Isomorphism Between G₀ and O(n)
Exploring the Isomorphism Between G₀ and O(n)
In the realm of linear algebra and group theory, understanding the structure and relationships between different groups of transformations is fundamental. One such intriguing relationship is the isomorphism between the group \(G_0\) of motions preserving distance and the origin in \(\Bbb{R}^n\), and the orthogonal group \(O(n)\). In this blog post, we'll delve deep into the proof that establishes this isomorphism, ensuring clarity and consistency in our notation throughout.
Table of Contents
- Introduction to \(O(n)\) and \(G_0\)
- Definitions and Equivalent Conditions for \(O(n)\)
- Understanding \(G_0\): Motions Preserving Distance and the Origin
- Establishing the Isomorphism \(G_0 \cong O(n)\)
- Lemma: Uniqueness of Vectors Under Norm Preservation
- Conclusion
- References
1. Introduction to \(O(n)\) and \(G_0\)
Orthogonal groups and isometry groups play a pivotal role in various branches of mathematics and physics. The orthogonal group \(O(n)\) consists of all \(n \times n\) real matrices that preserve the Euclidean inner product.
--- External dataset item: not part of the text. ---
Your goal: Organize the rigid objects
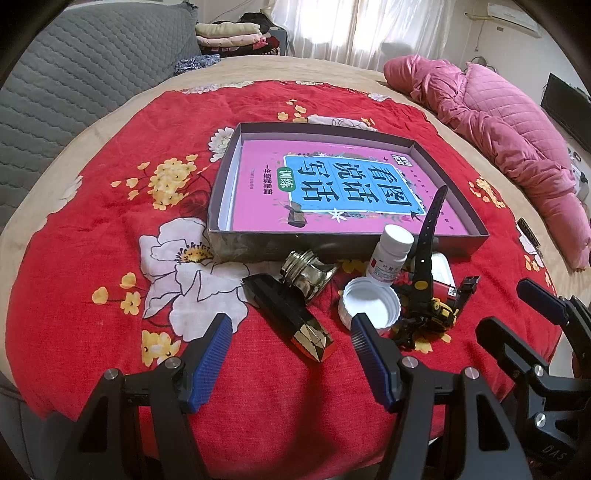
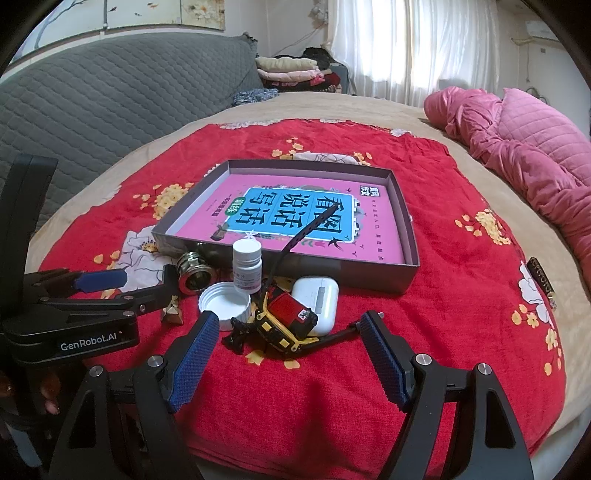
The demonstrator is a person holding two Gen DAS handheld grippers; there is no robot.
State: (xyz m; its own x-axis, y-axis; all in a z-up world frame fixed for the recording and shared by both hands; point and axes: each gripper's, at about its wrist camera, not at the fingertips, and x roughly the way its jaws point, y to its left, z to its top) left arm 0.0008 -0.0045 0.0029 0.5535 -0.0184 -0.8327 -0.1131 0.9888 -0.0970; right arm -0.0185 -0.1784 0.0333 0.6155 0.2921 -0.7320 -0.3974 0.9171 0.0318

On the other hand, \(G_0\) represents the group of motions (transformations) in \(\Bbb{R}^n\) that preserve distances between points and fix the origin.
Establishing an isomorphism between \(G_0\) and \(O(n)\) not only deepens our understanding of these groups but also bridges the gap between linear transformations and geometric motions.
2. Definitions and Equivalent Conditions for \(O(n)\)
Before diving into the isomorphism, let's meticulously define \(O(n)\) and explore its equivalent characterizations. Understanding these equivalencies is crucial for appreciating the structure of \(O(n)\) and its relation to \(G_0\).
Definition of \(O(n)\)
The orthogonal group \(O(n)\) is defined as the set of all \(n \times n\) real matrices \(A\) that satisfy the following equivalent conditions:
Preservation of the Inner Product:
\[ \langle Av, Aw \rangle = \langle v, w \rangle \quad \text{for all } v, w \in \Bbb{R}^n \]
UnderstandingThis means that \(A\) preserves the inner product (dot product) between any two vectors in \(\Bbb{R}^n\).
Orthogonality Condition:
\[ A A^\top = I \]
Here, \(A^\top\) denotes the transpose of \(A\), and \(I\) is the identity matrix. This condition implies that the inverse of \(A\) exists and is equal to its transpose, i.e., \(A^{-1} = A^\top\).
Determinant Condition:
\[ \det(A) = \pm 1 \]
This condition signifies that \(O(n)\) is a subgroup of the general linear group \(GL(n)\), consisting of invertible matrices.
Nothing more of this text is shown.